EXERCISE DESCRIPTION:
Keep the images out and set the listing below down word for word.

DATA:
■ ■ ■
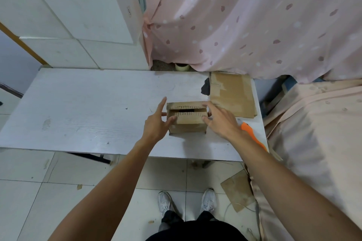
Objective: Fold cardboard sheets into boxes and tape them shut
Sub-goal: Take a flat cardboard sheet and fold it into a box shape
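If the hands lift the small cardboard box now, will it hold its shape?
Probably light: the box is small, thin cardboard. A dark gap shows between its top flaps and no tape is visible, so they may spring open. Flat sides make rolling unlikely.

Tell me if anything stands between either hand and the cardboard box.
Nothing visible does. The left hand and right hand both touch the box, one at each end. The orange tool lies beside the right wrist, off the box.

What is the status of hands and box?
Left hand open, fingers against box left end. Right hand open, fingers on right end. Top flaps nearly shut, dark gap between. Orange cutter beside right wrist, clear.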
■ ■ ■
PROBLEM SOLUTION:
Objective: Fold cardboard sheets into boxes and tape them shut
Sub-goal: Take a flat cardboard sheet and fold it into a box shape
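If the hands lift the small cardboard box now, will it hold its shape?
Probably light: the box is small, thin cardboard. A dark gap shows between its top flaps and no tape is visible, so they may spring open. Flat sides make rolling unlikely.

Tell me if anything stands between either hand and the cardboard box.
Nothing visible does. The left hand and right hand both touch the box, one at each end. The orange tool lies beside the right wrist, off the box.

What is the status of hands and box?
Left hand open, fingers against box left end. Right hand open, fingers on right end. Top flaps nearly shut, dark gap between. Orange cutter beside right wrist, clear.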

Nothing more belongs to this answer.